On a telescope pointed at an emission target, the difference is dramatic. Compare the two (raw, uncalibrated) 30-second shots of the Zeta Orionis region that includes the Horesead and Flame Nebulae. You can still just make out the flowing red nebulosity behind the horsehead silhouette, but its signal is very weak. The EOS Ra version really brings out these regions of hydrogen compared to the unmodified R version. The final stacked version (recorded through a 150-mm refractor at f/7 for an hour and 15 minutes) is quite a satisfactory result. Fifteen years ago, I’d never have gotten results this good with my first modified DSLR, even with longer exposures.
Change of the Guard, Changing Rules
DSLR and CMOS technology is rapidly evolving (see my upcoming article “Changing of the Guard” in the May issue of Sky & Telescope). So old rules and advice are quickly becoming obsolete. For example, I previously had to experiment to find the ISO sweet spot with my old modified cameras where the ISO was pushing signal above the read and fixed pattern noise in low light circumstances. I outlined this technique here back in September, 2018. My results repeating this experiment with the Ra were quite different.

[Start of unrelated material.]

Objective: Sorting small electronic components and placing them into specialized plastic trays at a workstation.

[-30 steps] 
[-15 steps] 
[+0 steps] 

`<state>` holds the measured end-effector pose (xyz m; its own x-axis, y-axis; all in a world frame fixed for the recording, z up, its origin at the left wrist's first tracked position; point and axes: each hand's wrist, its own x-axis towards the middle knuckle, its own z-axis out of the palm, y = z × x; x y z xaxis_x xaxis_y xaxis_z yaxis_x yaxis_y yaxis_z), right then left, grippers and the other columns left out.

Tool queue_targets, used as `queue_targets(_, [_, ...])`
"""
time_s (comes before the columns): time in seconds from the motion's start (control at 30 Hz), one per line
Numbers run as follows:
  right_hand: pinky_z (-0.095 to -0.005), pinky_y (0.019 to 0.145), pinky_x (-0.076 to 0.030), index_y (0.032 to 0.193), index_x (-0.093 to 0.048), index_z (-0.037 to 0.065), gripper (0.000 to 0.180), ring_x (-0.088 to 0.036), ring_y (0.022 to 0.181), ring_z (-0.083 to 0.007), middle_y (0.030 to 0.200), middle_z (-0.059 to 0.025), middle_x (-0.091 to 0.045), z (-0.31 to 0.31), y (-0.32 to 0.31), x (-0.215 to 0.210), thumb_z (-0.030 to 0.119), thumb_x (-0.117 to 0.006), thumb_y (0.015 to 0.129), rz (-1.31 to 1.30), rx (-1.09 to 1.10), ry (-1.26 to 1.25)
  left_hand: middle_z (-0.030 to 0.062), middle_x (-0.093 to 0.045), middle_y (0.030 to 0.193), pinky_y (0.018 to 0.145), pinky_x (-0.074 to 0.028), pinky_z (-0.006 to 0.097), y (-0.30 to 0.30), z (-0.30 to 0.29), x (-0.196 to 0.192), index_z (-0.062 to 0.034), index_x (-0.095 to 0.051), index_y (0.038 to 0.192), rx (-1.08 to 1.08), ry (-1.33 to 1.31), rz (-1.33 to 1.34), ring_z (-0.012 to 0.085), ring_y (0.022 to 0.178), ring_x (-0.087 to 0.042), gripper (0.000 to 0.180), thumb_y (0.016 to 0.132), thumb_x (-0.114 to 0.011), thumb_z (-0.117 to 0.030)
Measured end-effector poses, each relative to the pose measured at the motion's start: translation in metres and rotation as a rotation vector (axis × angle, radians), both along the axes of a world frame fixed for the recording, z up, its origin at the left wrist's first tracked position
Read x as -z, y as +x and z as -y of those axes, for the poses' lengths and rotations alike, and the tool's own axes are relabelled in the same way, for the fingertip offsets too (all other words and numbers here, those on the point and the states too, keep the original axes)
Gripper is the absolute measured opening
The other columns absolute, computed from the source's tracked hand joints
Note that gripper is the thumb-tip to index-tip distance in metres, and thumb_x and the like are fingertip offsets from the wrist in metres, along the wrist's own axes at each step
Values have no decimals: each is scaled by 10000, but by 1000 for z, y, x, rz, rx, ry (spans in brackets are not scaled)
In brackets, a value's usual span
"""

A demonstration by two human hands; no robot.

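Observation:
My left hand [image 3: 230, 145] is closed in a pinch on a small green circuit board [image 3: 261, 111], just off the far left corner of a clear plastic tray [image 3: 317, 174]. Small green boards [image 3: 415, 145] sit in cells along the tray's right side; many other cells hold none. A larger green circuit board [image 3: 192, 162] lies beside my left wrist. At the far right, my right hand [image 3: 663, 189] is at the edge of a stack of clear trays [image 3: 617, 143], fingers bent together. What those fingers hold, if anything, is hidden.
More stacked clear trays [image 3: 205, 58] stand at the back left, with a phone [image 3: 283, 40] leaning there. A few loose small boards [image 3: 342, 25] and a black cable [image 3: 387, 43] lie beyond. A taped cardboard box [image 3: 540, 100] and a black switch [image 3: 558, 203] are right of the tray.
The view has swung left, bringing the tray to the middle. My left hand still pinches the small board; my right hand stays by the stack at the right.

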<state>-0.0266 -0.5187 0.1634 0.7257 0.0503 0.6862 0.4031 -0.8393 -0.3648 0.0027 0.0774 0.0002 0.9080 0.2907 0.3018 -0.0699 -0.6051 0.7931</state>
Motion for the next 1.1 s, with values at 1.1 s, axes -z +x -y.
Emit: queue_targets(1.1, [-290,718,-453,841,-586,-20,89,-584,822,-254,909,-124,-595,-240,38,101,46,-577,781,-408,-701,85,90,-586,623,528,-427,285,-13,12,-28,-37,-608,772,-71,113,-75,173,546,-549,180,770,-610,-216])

Shooting at ISO 100 and ISO 3200 provided comparable noise levels when the dimmer image was stretched to match the brighter one. Many of these newer DSLR's are what we call "ISO invariant" and we can optimize for greater dynamic range now without sacrificing noise performance. Lower noise in exposures is nearly as important as the extra red response. This is exciting, so it might well be time to upgrade my stock DSLR to take advantage of these improvements. The rules are changing, and it's for the better.